Acton tournait autour de cette idée depuis dix ans. Le 26 février 1877, il prononça un discours devant la Bridgnorth Institution, à l’Agricultural Hall, publié plus tard en ouverture de The History of Freedom and Other Essays, dans lequel il décrivait le pouvoir illimité qui avait ruiné la démocratie athénienne comme ce « qui ronge la conscience, endurcit le cœur et égare le jugement des monarques ». Il s’agit du même jugement, mais dans une phrase beaucoup plus lourde. Ce que la lettre de 1887 apporta, ce fut la formulation.

Ce texte est un favori des recueils de citations et figure toujours dans les anthologies. Si l’on cherche la formule exacte « power tends to corrupt, and absolute power corrupts absolutely », c’est bien Acton qu’il faut chercher.

Même si c’est Acton qui a forgé l’expression, il n’en a pas inventé l’idée. Une pensée similaire avait déjà été exprimée par un autre homme politique anglais lui aussi bien pourvu en noms, William Pitt l’Ancien, comte de Chatham. Pitt le déclara dans un discours de 1770 :

« Unlimited power is apt to corrupt the minds of those who possess it » [Le pouvoir illimité tend à corrompre l’esprit de ceux qui le détiennent]

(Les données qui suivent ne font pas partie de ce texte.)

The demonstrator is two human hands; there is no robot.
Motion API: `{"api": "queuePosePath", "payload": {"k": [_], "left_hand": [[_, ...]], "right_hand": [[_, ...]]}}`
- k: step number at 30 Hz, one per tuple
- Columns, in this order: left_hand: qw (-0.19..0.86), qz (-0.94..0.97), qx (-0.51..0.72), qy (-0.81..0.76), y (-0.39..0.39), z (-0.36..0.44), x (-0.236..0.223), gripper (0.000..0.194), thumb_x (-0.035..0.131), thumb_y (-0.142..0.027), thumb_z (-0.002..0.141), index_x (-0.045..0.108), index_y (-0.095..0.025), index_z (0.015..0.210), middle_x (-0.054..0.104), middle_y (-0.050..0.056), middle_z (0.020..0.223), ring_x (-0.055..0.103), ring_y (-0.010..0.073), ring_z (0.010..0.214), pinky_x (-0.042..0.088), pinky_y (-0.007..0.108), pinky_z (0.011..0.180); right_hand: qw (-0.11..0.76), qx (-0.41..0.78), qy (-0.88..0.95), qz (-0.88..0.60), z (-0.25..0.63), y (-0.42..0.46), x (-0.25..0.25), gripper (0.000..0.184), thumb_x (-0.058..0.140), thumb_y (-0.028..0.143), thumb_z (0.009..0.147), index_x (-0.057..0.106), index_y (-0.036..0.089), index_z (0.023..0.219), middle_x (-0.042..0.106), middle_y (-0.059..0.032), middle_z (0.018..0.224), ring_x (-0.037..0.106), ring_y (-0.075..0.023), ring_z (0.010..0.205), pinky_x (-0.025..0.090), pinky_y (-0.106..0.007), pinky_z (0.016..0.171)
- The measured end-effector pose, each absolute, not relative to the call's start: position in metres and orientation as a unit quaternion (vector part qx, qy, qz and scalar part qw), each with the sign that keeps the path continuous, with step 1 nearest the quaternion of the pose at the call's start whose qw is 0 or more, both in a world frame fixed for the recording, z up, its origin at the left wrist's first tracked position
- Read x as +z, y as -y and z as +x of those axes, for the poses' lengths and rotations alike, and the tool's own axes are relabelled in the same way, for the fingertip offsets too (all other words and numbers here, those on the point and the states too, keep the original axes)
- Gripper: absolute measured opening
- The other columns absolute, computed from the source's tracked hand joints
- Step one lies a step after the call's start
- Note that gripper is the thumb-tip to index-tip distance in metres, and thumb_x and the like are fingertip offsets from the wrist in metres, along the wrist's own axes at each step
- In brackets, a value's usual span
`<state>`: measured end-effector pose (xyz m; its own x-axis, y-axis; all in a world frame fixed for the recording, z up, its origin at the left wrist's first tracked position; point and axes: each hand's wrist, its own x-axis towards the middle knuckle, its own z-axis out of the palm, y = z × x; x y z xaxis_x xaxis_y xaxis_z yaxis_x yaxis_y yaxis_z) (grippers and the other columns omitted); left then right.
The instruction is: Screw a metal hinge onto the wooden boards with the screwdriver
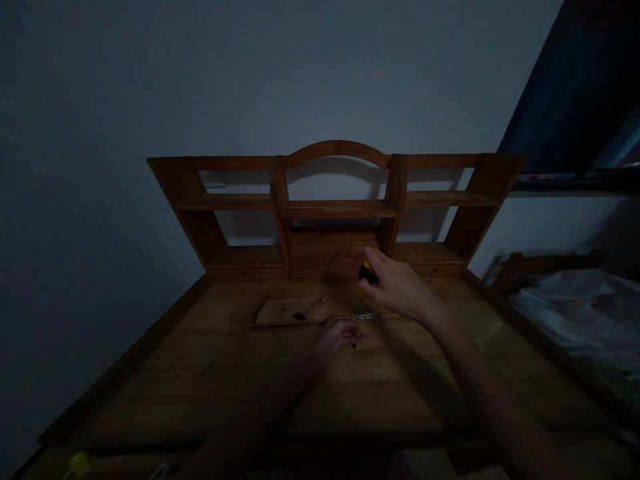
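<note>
My right hand (pixel 395 287) is closed around the black and yellow handle of a screwdriver (pixel 367 272), held upright over the desk. Its thin shaft points down to a small metal hinge (pixel 365 316) on the wooden desktop (pixel 240 380). Just left of and below the hinge, my left hand (pixel 343 332) rests low with its fingers curled together; what they hold, if anything, is too dark to see. By those fingertips lies a tiny dark piece (pixel 355 346). A worn, light brown flat piece (pixel 290 311) lies left of the hinge, close to my left hand.
A wooden shelf unit (pixel 337 209) with open compartments stands along the desk's back, against the wall. Raised rims edge the desk at both sides. At right is a white plastic-like covering (pixel 575 313). Something yellow (pixel 80 463) sits at the lower left.
</note>
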<state>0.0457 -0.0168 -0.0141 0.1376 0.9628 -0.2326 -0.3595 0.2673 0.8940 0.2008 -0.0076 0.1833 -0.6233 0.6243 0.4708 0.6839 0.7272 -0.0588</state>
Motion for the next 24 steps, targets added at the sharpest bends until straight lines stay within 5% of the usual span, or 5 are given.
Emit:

Pitt s’exprimait devant la Chambre des lords le 9 janvier 1770, en réponse à Lord Mansfield, dans le débat sur l’affaire de John Wilkes, ce député qui avait été à plusieurs reprises exclu de la Chambre des communes après avoir remporté son siège. Sa phrase, comme celle d’Acton, n’est généralement citée que jusqu’à sa première proposition. Elle se poursuit ainsi : « and this I know, my Lords, that where law ends, tyranny begins ! » [Et je sais ceci, Mes Lords, que là où finit la loi commence la tyrannie !]

Acton s’est probablement inspiré des écrits du poète et homme politique républicain français Alphonse de Lamartine. Une traduction anglaise de son essai France and England : a Vision of the Future fut publiée à Londres en 1848 et comprenait ce passage :

“It is not only the slave or serf who is ameliorated in becoming free. The master himself did not gain less in every point of view, for absolute power corrupts the best natures.” [Ce n’est pas seulement l’esclave ou le serf qui gagne à devenir libre. Le maître lui-même n’y gagne pas moins, à tous points de vue, car le pouvoir absolu corrompt les meilleures natures.]

On ne sait pas avec certitude si c’est Lamartine ou son traducteur anglais anonyme qui peut revendiquer la paternité de l’idée que « le pouvoir absolu corrompt ». Ce dont on est sûr, c’est que cette formule est antérieure à la version plus célèbre de Lord Acton. On ignore en revanche si Acton connaissait l’essai de Lamartine.

Conclusion

« Absolute power corrupts absolutely » est l’un de ces proverbes que l’expérience du comportement humain semble constamment confirmer.

Elle fut forgée par le noble anglais Lord Acton en 1887, en s’appuyant sur des idées similaires déjà exprimées par plusieurs de ses contemporains.